HOW TO COMPLETE THIS TASK
Write the entries out again. Every character must match.

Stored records
--

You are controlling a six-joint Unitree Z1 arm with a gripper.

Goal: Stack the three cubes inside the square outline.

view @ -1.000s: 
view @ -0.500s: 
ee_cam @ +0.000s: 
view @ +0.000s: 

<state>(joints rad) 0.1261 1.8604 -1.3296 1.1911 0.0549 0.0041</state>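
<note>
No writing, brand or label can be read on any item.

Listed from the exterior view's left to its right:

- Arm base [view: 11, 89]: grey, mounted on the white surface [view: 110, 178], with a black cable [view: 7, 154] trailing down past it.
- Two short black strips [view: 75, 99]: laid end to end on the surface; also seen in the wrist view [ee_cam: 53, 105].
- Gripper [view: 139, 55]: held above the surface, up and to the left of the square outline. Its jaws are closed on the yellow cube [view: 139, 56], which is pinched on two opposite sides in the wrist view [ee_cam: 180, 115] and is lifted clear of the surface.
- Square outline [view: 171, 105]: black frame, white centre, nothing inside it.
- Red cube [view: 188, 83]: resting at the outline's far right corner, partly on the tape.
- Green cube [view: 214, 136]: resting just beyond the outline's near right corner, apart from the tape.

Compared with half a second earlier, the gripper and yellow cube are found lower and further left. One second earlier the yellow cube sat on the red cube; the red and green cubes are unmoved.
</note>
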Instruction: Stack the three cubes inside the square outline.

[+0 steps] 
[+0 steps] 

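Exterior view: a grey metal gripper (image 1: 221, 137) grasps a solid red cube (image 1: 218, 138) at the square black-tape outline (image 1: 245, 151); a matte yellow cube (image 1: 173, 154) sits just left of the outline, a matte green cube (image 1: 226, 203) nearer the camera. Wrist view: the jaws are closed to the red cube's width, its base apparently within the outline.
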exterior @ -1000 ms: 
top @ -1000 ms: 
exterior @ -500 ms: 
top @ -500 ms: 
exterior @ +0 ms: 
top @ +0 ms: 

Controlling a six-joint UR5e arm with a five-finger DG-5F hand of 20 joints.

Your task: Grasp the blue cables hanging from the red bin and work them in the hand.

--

SOLUTION BELOW
You are controlling a six-joint Unitree Z1 arm with a gripper.

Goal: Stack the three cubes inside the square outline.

view @ -1.000s: 
view @ -0.500s: 
ee_cam @ +0.000s: 
view @ +0.000s: 

<state>(joints rad) 0.1261 1.8604 -1.3296 1.1911 0.0549 0.0041</state>
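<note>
No writing, brand or label can be read on any item.

Listed from the exterior view's left to its right:

- Arm base [view: 11, 89]: grey, mounted on the white surface [view: 110, 178], with a black cable [view: 7, 154] trailing down past it.
- Two short black strips [view: 75, 99]: laid end to end on the surface; also seen in the wrist view [ee_cam: 53, 105].
- Gripper [view: 139, 55]: held above the surface, up and to the left of the square outline. Its jaws are closed on the yellow cube [view: 139, 56], which is pinched on two opposite sides in the wrist view [ee_cam: 180, 115] and is lifted clear of the surface.
- Square outline [view: 171, 105]: black frame, white centre, nothing inside it.
- Red cube [view: 188, 83]: resting at the outline's far right corner, partly on the tape.
- Green cube [view: 214, 136]: resting just beyond the outline's near right corner, apart from the tape.

Compared with half a second earlier, the gripper and yellow cube are found lower and further left. One second earlier the yellow cube sat on the red cube; the red and green cubes are unmoved.
</note>
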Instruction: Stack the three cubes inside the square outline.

[+0 steps] 
[+0 steps] 

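Exterior view: a grey metal gripper (image 1: 221, 137) grasps a solid red cube (image 1: 218, 138) at the square black-tape outline (image 1: 245, 151); a matte yellow cube (image 1: 173, 154) sits just left of the outline, a matte green cube (image 1: 226, 203) nearer the camera. Wrist view: the jaws are closed to the red cube's width, its base apparently within the outline.
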exterior @ -1000 ms: 
top @ -1000 ms: 
exterior @ -500 ms: 
top @ -500 ms: 
exterior @ +0 ms: 
top @ +0 ms: 

Controlling a six-joint UR5e arm with a five-finger DG-5F hand of 20 joints.

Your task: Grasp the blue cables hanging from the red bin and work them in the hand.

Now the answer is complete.